Pero con todo esto no llegamos a ninguna parte…, la casa seguirá sin barrer. El hortelano continúa con la idea del simposio titulado “qué nos pasa a los extremeños” y en ello estaba; mejor dicho iba con el carretilla de la leña para la chimenea, no tanto para calentarse como para crear un ambiente de invierno en el rincón de las lecturas, y, al torcer en el Altozano, se le ocurrió que, ahora que se cumplen cien años de la muerte de quien inventó la teoría del “inconsciente colectivo”, podría intentar aplicar aquella teoría a qué nos pasa a los extremeños.

-Atiéndeme, Tulio, que tal vez merezca la pena. Si el “inconsciente colectivo” fue un hito en la historia de los descubrimientos tratando de explicar lo que les ocurre a determinados colectivos teniendo en cuenta los substratos más íntimos y persistentes que a lo largo de los siglos se han ido depositando en la genética de sus componentes, ese mismo descubrimiento nos podría ser útil para comprender lo que nos pasa a los extremeños.  El descubrimiento del hijo de un párroco rural suizo -luterano por supuesto, que aquí nuestros párrocos se acomodan de forma diferente-, el señor Carlos Gustavo Jung, explicaría lo que nos pasa a los extremeños. ¿Nacemos, pues, los extremeños de pura raza -los nietos de vetones, lusitanos, árabes y con cuarto y mitad de judíos- con la naturaleza y la voluntad predeterminada? ¿Predeterminada a qué? Predeterminada a que me lo den resuelto.

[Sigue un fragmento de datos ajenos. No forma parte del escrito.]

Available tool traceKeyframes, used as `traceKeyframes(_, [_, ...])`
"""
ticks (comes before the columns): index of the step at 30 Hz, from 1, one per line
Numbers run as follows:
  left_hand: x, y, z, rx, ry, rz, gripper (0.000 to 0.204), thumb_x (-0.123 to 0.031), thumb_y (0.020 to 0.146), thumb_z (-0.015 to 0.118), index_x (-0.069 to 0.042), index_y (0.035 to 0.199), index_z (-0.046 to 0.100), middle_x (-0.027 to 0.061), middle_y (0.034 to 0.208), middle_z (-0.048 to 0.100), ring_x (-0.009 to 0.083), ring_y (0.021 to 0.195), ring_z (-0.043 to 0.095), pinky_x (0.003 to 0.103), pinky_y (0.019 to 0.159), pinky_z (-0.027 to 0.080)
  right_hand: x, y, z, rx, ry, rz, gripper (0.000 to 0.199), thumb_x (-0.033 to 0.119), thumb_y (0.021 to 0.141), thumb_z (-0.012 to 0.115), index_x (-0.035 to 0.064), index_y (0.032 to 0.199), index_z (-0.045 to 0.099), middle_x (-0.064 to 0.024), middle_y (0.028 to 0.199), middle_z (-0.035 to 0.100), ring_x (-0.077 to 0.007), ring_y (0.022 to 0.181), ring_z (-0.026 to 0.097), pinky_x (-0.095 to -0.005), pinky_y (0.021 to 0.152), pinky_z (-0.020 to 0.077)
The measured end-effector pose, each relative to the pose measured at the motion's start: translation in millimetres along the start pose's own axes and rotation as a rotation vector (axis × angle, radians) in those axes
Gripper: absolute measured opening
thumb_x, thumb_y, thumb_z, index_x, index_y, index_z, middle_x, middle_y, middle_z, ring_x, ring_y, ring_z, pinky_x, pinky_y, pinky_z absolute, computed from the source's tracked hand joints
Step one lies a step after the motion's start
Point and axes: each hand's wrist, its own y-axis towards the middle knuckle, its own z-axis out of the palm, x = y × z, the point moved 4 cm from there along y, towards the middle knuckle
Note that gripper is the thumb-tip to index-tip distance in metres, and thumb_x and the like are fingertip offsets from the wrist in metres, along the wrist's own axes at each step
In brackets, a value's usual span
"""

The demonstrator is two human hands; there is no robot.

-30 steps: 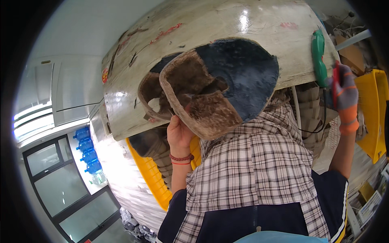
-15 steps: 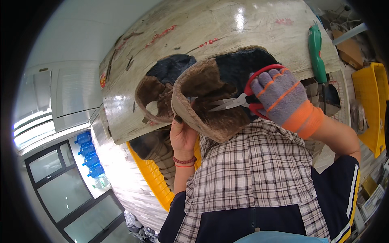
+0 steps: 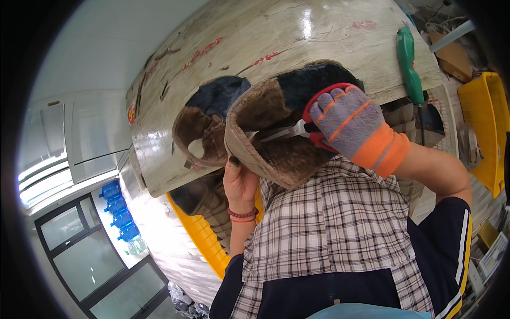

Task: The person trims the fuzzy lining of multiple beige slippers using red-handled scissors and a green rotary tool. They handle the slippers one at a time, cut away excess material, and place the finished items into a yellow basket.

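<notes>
My left hand (image 3: pixel 240 181), bare, pinches the near left rim of a brown fur-lined piece (image 3: pixel 255 151), curved into an open loop with a dark blue stretch along its far side. Its thumb, dark at the tip, lies on the outside while the other fingers are partly hidden. My right hand (image 3: pixel 353 119), in a grey and orange glove, grips red-handled scissors (image 3: pixel 291 131). Their blades reach into the hollow of the loop, over the brown fur. Beside it on the left, a similar brown and dark blue loop (image 3: pixel 183 127) lies on the table.
The worn, pale table (image 3: pixel 297 34) carries red marks and dark scratches. A green-handled tool (image 3: pixel 408 64) lies at its right edge. Below the left edge stands a yellow basket (image 3: pixel 197 234) with brown pieces inside. Another yellow crate (image 3: pixel 481 133) is at the far right.
My right hand and the scissors have shifted left, deeper over the inside of the loop, and the blades look closer together. My left hand keeps its hold on the rim.
</notes>
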Motion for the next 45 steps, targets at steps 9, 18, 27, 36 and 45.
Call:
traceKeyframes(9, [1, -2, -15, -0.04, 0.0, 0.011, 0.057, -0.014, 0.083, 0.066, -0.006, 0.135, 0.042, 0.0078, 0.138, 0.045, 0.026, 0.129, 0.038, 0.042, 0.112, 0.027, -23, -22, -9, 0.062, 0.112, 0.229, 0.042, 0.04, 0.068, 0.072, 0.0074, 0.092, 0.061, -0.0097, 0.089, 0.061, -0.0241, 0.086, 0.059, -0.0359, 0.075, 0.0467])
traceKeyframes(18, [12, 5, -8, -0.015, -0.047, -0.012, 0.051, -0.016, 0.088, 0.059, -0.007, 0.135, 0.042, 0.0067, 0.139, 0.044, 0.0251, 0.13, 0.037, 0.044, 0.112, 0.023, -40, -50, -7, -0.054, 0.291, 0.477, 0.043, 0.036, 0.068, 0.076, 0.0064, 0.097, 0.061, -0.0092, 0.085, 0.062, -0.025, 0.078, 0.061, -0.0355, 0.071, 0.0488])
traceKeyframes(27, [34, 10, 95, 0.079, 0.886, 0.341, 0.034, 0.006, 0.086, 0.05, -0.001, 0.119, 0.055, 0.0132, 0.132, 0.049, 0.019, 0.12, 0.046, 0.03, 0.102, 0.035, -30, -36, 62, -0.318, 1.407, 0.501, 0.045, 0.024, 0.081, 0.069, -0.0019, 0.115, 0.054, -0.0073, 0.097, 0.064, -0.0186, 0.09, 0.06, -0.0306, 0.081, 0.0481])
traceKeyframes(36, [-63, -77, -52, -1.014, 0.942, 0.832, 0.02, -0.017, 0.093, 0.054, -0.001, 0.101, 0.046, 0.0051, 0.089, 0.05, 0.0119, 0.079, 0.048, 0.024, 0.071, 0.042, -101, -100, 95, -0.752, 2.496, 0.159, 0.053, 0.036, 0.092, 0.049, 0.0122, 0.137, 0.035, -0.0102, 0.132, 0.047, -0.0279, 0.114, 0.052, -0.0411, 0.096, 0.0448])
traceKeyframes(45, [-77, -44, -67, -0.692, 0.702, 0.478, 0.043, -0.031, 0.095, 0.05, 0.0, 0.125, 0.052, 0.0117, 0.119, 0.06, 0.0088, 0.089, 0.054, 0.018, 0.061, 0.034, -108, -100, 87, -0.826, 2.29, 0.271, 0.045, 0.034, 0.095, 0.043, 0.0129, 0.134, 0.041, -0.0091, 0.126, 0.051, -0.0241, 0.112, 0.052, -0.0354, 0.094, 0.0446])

-Me dirás, Tulio, que eso son fantasías, puro determinismo, o ganas de darle a la hebra en una atardecida de chimenea con una copa al alcance de la mano. Eso sería compararnos con mis gallinas o con los gorriones de mi huerta, cuyo “inconsciente colectivo” les lleva a no admitir en el gallinero a dos nuevas pollitas y las persiguen como locas por los rincones del corralillo  mientras el gallo presencia divertido la pelea de las hembras, o cómo los gorriones no han vuelto a picotear en el bancal de las espinacas desde que le hemos puesto en los surcos tres culebras de plástico, de esas que venden en las “chuches”, en la plaza de mi aldea. El “inconsciente colectivo”.

-Ya verás cómo mañana mismo, ahora que no queda otra que arrebujarse junto a la chimenea, se me ocurren otros cuatro folios que añadir a los muchos ya emborronados sobre el qué nos pasa a los extremeños y se los envío a mi amigo el de Industriales, tal vez antes de que termine de leer La rebelión de las masas. Es decir, a pesar del “inconsciente colectivo”, los extremeños también podrían hacer lo que nunca hicieron: rebelarse contra su propio inconsciente.